BMW, Ford, and Honda on Tuesday announced plans for a new company that will focus on vehicle-to-grid (V2G) EV charging.

Called ChargeScape, the new company will “create a single, cost-effective platform connecting electric utilities, automakers, and interested electric vehicle customers” in the U.S. and Canada, according to a press release issued jointly by the three automakers. ChargeScape aims to begin operations in 2024, pending regulatory approval.

2022 BMW i4 M502022 BMW i4 M50

The business will be based around the interaction between fleets of EVs and the grid. Electric utilities will get data on demand from customers charging EVs, while EV owners will be able to enroll in programs that allow utilities to tap into the energy stored in battery packs during periods of peak demand.

Using EVs to help stabilize the grid has been discussed for some time. With bidirectional charging, EVs can discharge power back into the grid during high-demand periods and charge during low-demand periods, keeping the amount of needed electricity generation more consistent. This could save wear and tear on power plants and grid infrastructure, and allow EVs to absorb excess energy generated from renewable sources to lower carbon emissions. The release made no mention of any monetary benefit, if any, customers could realize by participating.

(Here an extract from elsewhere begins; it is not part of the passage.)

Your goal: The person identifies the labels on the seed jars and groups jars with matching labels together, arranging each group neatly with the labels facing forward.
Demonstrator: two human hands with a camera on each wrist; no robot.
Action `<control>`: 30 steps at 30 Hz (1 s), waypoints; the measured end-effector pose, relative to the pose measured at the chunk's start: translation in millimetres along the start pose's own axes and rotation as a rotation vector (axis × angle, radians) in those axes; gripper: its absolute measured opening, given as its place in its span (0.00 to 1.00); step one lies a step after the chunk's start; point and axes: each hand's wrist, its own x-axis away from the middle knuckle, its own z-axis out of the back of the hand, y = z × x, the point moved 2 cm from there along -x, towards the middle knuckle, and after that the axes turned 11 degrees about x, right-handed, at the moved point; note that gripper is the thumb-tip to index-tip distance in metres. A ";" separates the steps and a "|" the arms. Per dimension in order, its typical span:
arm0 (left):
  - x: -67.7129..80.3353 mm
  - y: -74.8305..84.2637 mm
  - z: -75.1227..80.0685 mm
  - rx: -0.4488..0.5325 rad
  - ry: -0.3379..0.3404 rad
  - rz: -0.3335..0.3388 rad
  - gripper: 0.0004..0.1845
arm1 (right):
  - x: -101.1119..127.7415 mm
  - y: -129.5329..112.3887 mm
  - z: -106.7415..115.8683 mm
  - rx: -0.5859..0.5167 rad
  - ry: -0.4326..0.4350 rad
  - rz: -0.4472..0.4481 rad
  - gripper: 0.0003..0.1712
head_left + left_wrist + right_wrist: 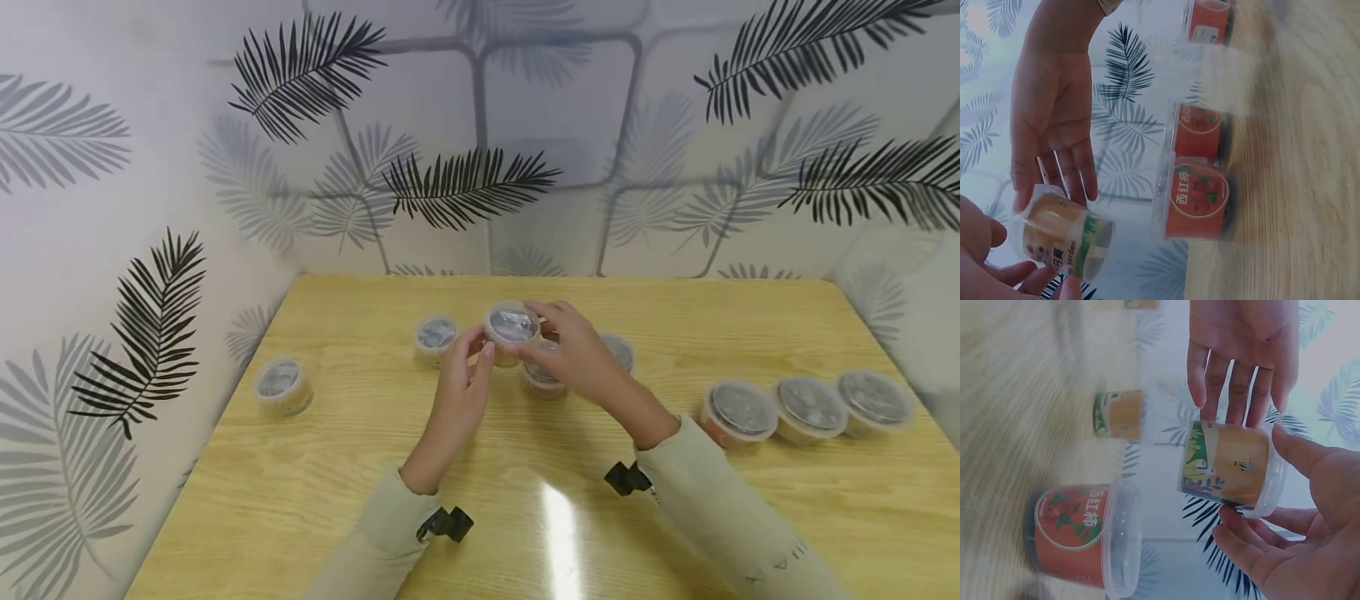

2024 Honda Prologue2024 Honda Prologue

By working together, the three automakers can reach a large number of EV customers to promote V2G programs, something electric utilities might have trouble doing otherwise, the release said. ChargeScape will also use vehicles’ built-in telematics hardware, so customers won’t need a wifi-equipped charging station to participate in these programs. That creates a much larger potential pool of EV owners who could participate.

BMW, Ford, and Honda “welcome” other automakers to join ChargeScape. While this venture focuses on home charging, BMW and Honda are also part of a coalition of seven automakers that recently announced plans for a North American network of at least 30,000 public fast chargers, the first of which are scheduled to open in 2024.